INSTRUCTIONS TO FOLLOW: From the line containing "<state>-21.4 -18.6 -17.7" to the final line of the listing, restate each line word for word and add nothing.

COLLECTED MATERIAL:
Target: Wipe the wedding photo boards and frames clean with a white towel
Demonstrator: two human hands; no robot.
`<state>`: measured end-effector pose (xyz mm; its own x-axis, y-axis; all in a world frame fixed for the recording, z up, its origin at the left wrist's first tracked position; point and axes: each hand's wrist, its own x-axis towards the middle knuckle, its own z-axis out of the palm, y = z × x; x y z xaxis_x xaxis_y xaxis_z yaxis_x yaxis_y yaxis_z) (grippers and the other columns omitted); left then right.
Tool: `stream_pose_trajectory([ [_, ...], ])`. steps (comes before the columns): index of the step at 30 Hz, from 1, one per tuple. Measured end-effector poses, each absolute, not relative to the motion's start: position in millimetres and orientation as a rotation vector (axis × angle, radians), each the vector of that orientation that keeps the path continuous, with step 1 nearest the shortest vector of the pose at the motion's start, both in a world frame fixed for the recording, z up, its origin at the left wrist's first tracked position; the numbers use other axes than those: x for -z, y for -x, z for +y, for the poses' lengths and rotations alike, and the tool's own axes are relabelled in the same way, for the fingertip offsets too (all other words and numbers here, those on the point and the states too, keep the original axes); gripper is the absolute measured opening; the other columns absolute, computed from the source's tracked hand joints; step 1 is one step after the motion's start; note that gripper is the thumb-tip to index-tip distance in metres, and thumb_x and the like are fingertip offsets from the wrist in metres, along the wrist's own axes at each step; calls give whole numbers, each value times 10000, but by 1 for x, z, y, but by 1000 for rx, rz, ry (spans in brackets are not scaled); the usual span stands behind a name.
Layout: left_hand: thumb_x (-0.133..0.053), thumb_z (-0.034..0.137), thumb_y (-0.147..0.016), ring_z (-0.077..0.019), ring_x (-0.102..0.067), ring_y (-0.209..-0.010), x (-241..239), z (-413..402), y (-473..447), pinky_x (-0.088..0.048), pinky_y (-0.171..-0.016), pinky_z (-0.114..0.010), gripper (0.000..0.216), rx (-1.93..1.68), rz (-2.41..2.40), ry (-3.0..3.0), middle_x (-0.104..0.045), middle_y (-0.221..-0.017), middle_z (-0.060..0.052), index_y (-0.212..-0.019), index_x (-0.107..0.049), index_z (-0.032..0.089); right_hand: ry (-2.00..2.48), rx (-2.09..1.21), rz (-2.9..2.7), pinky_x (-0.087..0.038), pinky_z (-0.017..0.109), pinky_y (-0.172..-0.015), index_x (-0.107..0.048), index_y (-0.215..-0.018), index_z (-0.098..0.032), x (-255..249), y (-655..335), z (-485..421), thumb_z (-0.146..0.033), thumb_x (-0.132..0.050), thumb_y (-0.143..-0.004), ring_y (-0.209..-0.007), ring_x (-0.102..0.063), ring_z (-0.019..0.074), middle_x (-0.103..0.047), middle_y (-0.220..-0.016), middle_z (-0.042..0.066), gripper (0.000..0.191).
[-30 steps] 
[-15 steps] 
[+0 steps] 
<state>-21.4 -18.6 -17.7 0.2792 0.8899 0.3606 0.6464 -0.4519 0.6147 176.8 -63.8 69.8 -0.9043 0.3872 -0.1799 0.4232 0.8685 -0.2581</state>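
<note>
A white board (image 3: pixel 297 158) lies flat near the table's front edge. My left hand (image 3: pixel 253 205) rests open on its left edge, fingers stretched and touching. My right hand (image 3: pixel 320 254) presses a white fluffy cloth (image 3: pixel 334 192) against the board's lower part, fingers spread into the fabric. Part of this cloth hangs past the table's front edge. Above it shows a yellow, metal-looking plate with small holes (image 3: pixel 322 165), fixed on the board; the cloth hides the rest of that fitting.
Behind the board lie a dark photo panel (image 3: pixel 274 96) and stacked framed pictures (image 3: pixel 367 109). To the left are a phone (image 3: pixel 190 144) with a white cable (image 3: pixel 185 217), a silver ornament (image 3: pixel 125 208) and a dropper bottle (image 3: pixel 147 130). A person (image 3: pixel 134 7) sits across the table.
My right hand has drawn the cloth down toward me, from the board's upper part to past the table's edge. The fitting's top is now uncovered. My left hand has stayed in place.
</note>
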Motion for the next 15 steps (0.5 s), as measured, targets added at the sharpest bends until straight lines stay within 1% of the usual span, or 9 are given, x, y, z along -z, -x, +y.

EXPECTED OUTPUT:
<state>-21.4 -18.6 -17.7 0.2792 0.8899 0.3606 0.6464 -0.4519 0.6147 176.8 -63.8 69.8 -0.9043 0.3872 -0.1799 0.4232 0.8685 -0.2581</state>
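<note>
A white board (image 3: pixel 297 158) lies flat near the table's front edge. My left hand (image 3: pixel 253 205) rests open on its left edge, fingers stretched and touching. My right hand (image 3: pixel 320 254) presses a white fluffy cloth (image 3: pixel 334 192) against the board's lower part, fingers spread into the fabric. Part of this cloth hangs past the table's front edge. Above it shows a yellow, metal-looking plate with small holes (image 3: pixel 322 165), fixed on the board; the cloth hides the rest of that fitting.
Behind the board lie a dark photo panel (image 3: pixel 274 96) and stacked framed pictures (image 3: pixel 367 109). To the left are a phone (image 3: pixel 190 144) with a white cable (image 3: pixel 185 217), a silver ornament (image 3: pixel 125 208) and a dropper bottle (image 3: pixel 147 130). A person (image 3: pixel 134 7) sits across the table.
My right hand has drawn the cloth down toward me, from the board's upper part to past the table's edge. The fitting's top is now uncovered. My left hand has stayed in place.
</note>
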Motion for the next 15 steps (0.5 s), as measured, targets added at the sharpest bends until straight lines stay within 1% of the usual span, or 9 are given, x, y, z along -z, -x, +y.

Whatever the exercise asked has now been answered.